Le Wall Street Journal a rapporté que plus de 15 navires de guerre américains participent à l’opération de blocus naval dans et autour du détroit d’Ormuz. Quinze coques d’acier gris sur une ligne que l’on ne voit pas sur les cartes grand public, mais que chaque capitaine de pétrolier connaît désormais comme on connaît la cicatrice d’une blessure ancienne. Le centre britannique UKMTO — l’autorité de référence pour la sécurité maritime dans la région — a publié l’avis consultatif 035-26, avertissant les navires qu’ils pourraient rencontrer une présence militaire, des communications dirigées ou des procédures de visite pendant leur transit.

Ce n’est pas un exercice. Ce n’est pas une démonstration de force symbolique. C’est une architecture de contrôle déployée sur l’une des voies maritimes les plus denses de la planète — 21 millions de barils de pétrole y transitaient chaque jour avant que tout s’arrête, avant que le silence s’installe comme une substance.

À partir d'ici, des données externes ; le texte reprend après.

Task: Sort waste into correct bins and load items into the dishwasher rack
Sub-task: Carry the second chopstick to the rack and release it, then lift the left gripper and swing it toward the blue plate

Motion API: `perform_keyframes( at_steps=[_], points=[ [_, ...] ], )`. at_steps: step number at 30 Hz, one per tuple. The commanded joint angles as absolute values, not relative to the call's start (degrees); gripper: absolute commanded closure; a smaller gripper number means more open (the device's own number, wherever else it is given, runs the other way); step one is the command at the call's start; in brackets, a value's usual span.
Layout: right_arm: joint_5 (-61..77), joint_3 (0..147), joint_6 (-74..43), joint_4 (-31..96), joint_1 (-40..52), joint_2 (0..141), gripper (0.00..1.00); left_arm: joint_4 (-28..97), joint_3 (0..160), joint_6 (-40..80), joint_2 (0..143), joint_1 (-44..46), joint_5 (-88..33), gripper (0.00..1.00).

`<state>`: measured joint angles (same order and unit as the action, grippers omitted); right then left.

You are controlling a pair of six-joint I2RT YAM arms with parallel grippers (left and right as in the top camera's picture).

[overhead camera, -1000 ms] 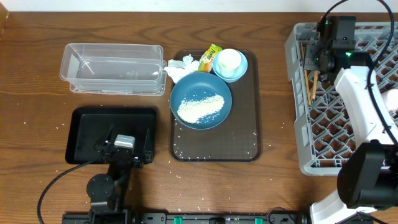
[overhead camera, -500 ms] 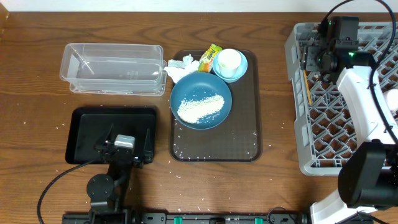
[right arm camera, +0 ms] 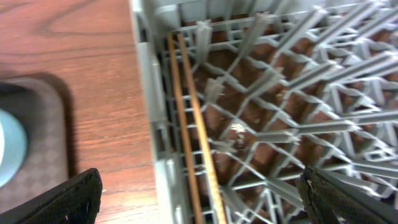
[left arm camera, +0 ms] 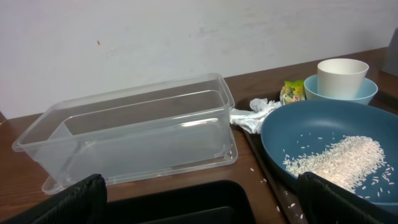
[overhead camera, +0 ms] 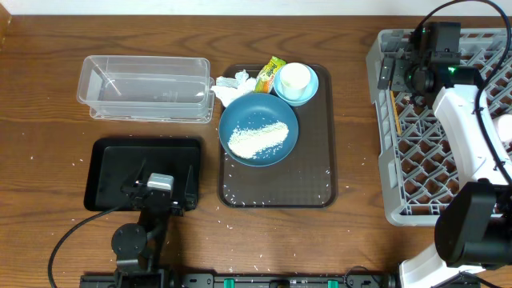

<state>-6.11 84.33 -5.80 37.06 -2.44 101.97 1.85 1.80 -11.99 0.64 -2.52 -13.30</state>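
The wooden chopsticks [overhead camera: 396,114] [right arm camera: 189,124] lie loose inside the grey dishwasher rack [overhead camera: 448,172] [right arm camera: 280,81], along its left wall. My right gripper [overhead camera: 398,78] [right arm camera: 199,205] hangs open just above them, its fingers apart and touching nothing. Rice [overhead camera: 258,138] [left arm camera: 339,158] lies on the dark blue plate [overhead camera: 258,116] [left arm camera: 292,134]. Behind it are the white tissue [overhead camera: 232,88] [left arm camera: 252,117], the yellow-green wrapper [overhead camera: 270,74] [left arm camera: 291,92] and the white cup [overhead camera: 294,78] [left arm camera: 342,76] inside the light blue bowl [overhead camera: 310,90] [left arm camera: 367,93]. My left gripper [overhead camera: 160,188] [left arm camera: 205,205] rests open and empty over the black tray [overhead camera: 112,160] [left arm camera: 186,202], with the clear tub [overhead camera: 144,86] [left arm camera: 137,134] beyond it.
The plate, bowl and waste sit on a dark brown serving tray [overhead camera: 276,188]. Stray rice grains dot this tray and the wooden table around it. A pale pink rounded thing [overhead camera: 506,128] shows in the rack at the frame's right edge. The right arm's white body crosses over the rack.
My right gripper has gone from shut on the chopsticks to open. The chopsticks have dropped flat against the rack's left wall. The left arm has not moved.
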Motion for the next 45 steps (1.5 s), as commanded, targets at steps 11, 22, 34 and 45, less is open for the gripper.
perform_keyframes(
  at_steps=[11, 22, 34, 45],
  points=[
    [-8.73, 84.31, -28.27, 39.00, -12.23, 102.87, 0.01, 2.81, 0.23, -11.73, 0.38, -2.66, -13.47, 0.00],
    [-8.75, 84.31, -28.25, 39.09, -13.43, 102.87, 0.01, 2.81, 0.23, -11.70, 0.38, -2.66, -13.45, 0.00],
    [-8.75, 84.31, -28.25, 39.09, -13.43, 102.87, 0.01, -6.09, 0.27, -3.01, 0.38, -2.52, -30.37, 0.00],
    [-8.75, 84.31, -28.25, 39.24, -13.43, 102.87, 0.01, -41.50, 0.27, 2.87, 0.38, -2.55, -58.33, 0.00]
  ],
)
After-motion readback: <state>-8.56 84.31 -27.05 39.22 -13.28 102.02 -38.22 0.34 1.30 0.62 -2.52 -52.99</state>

Interception, diversion, capture — les trois mots qui ont vidé le détroit

Donald Trump a été explicite sur Truth Social : tout navire ayant payé un péage à l’Iran dans les eaux internationales sera intercepté. Trois verbes, dans le message transmis aux marins : interception, diversion, capture. Trois étapes. Trois degrés de perte de liberté pour un équipage qui avait simplement choisi une route commerciale et qui se retrouve soudain à peser le coût d’un mauvais cap. Lloyd’s List Intelligence a confirmé que tout le trafic à travers le détroit d’Ormuz s’était arrêté après l’annonce de Trump. Deux navires qui quittaient le détroit ont fait demi-tour.

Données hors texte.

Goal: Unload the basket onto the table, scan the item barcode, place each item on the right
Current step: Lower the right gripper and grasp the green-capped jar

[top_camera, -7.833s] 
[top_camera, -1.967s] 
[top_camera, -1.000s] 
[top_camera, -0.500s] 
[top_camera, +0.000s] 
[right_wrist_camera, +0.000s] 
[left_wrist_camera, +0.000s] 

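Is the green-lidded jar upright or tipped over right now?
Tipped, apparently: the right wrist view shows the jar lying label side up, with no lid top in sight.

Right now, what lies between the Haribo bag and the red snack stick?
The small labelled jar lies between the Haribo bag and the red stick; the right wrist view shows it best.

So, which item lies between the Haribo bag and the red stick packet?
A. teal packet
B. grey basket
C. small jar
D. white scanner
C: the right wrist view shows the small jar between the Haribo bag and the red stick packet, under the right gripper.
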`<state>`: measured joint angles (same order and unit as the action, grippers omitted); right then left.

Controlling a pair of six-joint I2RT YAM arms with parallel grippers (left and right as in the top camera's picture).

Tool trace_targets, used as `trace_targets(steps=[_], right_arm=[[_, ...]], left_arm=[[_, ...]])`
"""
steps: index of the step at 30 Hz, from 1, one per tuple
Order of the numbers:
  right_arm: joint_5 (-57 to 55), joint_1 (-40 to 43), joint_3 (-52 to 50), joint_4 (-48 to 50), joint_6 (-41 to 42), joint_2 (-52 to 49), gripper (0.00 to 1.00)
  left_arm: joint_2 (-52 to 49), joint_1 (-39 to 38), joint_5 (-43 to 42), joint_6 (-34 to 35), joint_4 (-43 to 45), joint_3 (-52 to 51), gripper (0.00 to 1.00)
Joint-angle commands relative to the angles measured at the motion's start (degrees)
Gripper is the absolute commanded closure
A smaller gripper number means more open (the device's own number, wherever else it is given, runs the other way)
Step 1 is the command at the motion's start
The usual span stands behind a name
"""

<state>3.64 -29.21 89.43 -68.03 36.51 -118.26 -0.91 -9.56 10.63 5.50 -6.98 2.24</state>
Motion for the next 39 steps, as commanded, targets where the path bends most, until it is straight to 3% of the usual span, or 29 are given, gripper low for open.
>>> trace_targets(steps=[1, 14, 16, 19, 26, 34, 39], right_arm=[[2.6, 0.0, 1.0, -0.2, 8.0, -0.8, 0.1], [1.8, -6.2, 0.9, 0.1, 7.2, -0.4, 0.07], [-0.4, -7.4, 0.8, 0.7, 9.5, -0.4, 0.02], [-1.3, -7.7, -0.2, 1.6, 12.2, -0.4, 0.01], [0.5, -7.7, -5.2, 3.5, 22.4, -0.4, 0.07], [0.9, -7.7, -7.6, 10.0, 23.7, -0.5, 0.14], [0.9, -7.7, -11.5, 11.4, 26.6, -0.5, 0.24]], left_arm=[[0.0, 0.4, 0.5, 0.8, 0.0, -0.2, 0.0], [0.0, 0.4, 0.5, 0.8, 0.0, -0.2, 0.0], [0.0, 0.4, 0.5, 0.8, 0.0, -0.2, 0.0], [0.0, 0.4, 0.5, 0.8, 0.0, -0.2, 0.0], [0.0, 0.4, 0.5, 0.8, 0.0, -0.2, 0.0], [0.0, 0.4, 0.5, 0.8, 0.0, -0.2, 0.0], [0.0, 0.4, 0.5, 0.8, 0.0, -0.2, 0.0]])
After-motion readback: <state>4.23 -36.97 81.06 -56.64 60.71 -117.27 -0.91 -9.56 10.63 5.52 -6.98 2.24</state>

Le silence qui règne désormais sur ces eaux a une densité presque charnelle — celle du métal surchauffé par le soleil du Golfe, et de la peur que personne à bord ne veut nommer à voix haute parce que la nommer, c’est lui donner un corps.

Interception, diversion, capture. Trois mots qui, dans la bouche d’un amiral, signifient exactement ce qu’ils disent. Aucune métaphore. Aucun euphémisme. Le détroit d’Ormuz est devenu une prison à ciel ouvert — et ses gardiens ne portent pas de clés, ils portent des missiles.

Ce contenu a été créé avec l'aide de l'IA.